“Gung, besok bisa nitip Bapak enggak? Aku ada yang mau diurus.”
“Bisalah. Kuliah online ini. Mau ngurus apaan?”
Aku menceritakan kedatangan Ibu and the gang, meminjam istilah Agung.
“Run, kamu mau ke rumah terus menghadapi Ibu sendirian?”
“Aku enggak mungkin bawa Bapak. Nanti tekanan darahnya naik, Gung. Toh aku cuma mau menyampaikan apa keputusan Bapak.”
“Kalau menurutku, sih, Bapak harus ikut. Misalnya kamu ke sana sendiri pun, aku yakin Ibu pasti akan nyamper Bapak lagi di Bizarre. Sama saja, kan?”
Aku terdiam karena menyadari kebenaran di dalam argumen Agung. “Iya, sih. Tapi dengan aku duluan yang ke sana, Bapak tidak perlu berhadapan dengan efek kejut pertama atas keputusannya. Ibu pasti ngamuk.”
“Ya, terserah kamu kalau begitu.”
***
Bapak ikut.
Itu dua kata yang Bapak tulis ketika aku mengatakan akan ke rumah untuk memberi tahu Ibu keputusan Bapak tentang Bizarre. Agung menyengir di belakang Bapak.
“Bapak di sini saja. Riskan untuk keluar lagi banyak virus begini.” Aku mencari-cari alasan.
Bapak tidak menjawab apa-apa, tetapi beliau memandangku tanpa berkedip.
“Oke, kalau begitu biar Ibu sama Kak Tata yang ke sini lagi. Bapak tidak usah keluar.”

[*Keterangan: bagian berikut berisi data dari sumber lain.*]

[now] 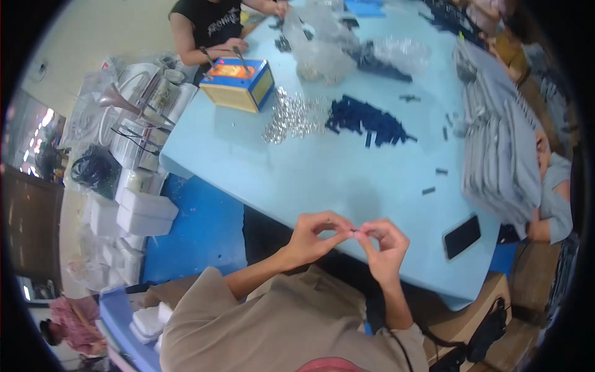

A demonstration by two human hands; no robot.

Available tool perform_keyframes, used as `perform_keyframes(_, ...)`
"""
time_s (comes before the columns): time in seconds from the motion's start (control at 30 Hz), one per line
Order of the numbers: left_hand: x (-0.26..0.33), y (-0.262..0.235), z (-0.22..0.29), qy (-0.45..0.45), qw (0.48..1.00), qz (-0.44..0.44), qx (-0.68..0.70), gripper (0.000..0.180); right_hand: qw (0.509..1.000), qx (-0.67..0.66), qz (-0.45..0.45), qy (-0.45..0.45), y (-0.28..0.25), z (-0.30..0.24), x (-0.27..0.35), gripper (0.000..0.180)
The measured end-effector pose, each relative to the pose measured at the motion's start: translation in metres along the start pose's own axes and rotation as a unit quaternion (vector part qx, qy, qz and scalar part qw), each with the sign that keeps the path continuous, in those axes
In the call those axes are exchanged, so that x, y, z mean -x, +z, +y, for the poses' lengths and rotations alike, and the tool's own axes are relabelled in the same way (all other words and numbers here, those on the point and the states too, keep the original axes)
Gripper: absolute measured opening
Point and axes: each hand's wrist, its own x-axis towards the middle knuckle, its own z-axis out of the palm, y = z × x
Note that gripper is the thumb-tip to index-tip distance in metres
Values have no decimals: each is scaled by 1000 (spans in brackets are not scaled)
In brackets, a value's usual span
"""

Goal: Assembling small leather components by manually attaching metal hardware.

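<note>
My left hand point(319, 235) and my right hand point(383, 243) meet over the near edge of the light blue table point(297, 180). Thumb and forefinger of each are pinched together, and between the fingertips is a small dark piece, mostly covered, whose kind I cannot make out. Beyond my hands, toward the table's middle, lies a heap of short dark navy strips point(365, 121). To its left spreads a pile of small shiny silvery pieces point(294, 118). A few loose dark strips point(429, 191) lie to the right of my hands.
A blue and yellow box point(238, 84) stands at the table's far left. Clear plastic bags point(322, 49) lie at the back. Stacked grey folded cloth point(499, 136) lines the right side, with a black phone point(462, 237) nearer me. Other people sit around the table.
</note>
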Motion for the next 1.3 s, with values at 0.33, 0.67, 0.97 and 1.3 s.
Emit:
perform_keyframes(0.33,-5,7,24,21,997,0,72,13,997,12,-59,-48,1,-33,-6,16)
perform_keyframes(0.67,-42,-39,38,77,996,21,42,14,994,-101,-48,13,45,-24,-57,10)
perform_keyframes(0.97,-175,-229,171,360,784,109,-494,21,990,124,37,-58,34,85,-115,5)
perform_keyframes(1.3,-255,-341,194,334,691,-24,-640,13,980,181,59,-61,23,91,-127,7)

Aku mengirimkan pesan kepada Kak Andi dan mengatakan Bapak ingin berbicara.
Aku tidak membalas pesan dari Kak Andi yang isinya Ibu dan Kak Tata sedang sibuk melakukan sesuatu. Yang punya kepentingan adalah Ibu dan Kak Tata jadi sudah seharusnya mereka yang mendatangi Bapak. Bukan sebaliknya.
Ibu, Kak Tata, dan Kak Andi muncul di depan Bizarre menjelang Zuhur. Agung yang sedang duduk di sofa bersamaku, berdiri meninggalkan kami berlima.
Tanpa basa-basi aku langsung membuka percakapan begitu kami semua sudah duduk. Aku duduk di bangku kecil bersebelahan dengan Bapak. Ibu, Kak Tata, dan Kak Andi duduk di sofa merah di hadapan kami. Wajah Kak Andi seperti menyiratkan bahwa dia tidak ingin ada di sana.
“Bapak tidak setuju Bizarre dijual.”
Bapak menyodorkan dua lembar kertas yang dilipat empat. Saat kubuka, tulisan tangan kiri seperti cakar ayam yang besar-besar dan tidak teratur Bapak terpampang di atas kertas putih polos itu. Aku mengernyit dan bertanya-tanya kapan Bapak menulis surat itu.
Di ujung kiri atas tertulis angka yang menandakan halamannya. Aku mulai membaca.